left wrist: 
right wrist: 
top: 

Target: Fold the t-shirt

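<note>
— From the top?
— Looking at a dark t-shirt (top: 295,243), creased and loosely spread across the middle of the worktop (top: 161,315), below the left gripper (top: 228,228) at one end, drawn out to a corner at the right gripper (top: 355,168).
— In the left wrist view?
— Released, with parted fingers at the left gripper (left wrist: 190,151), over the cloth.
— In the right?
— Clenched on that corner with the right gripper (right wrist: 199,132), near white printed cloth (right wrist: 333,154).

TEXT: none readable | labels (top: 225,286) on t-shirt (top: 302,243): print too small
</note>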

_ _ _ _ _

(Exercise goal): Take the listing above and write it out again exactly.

(Answer space):
left wrist: 
right wrist: 
top: 

Target: Fold the t-shirt

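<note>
— From the top?
— Looking at a dark t-shirt (top: 295,243), creased and loosely spread across the middle of the worktop (top: 161,315), below the left gripper (top: 228,228) at one end, drawn out to a corner at the right gripper (top: 355,168).
— In the left wrist view?
— Released, with parted fingers at the left gripper (left wrist: 190,151), over the cloth.
— In the right?
— Clenched on that corner with the right gripper (right wrist: 199,132), near white printed cloth (right wrist: 333,154).

TEXT: none readable | labels (top: 225,286) on t-shirt (top: 302,243): print too small
</note>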

The exercise has been answered completely.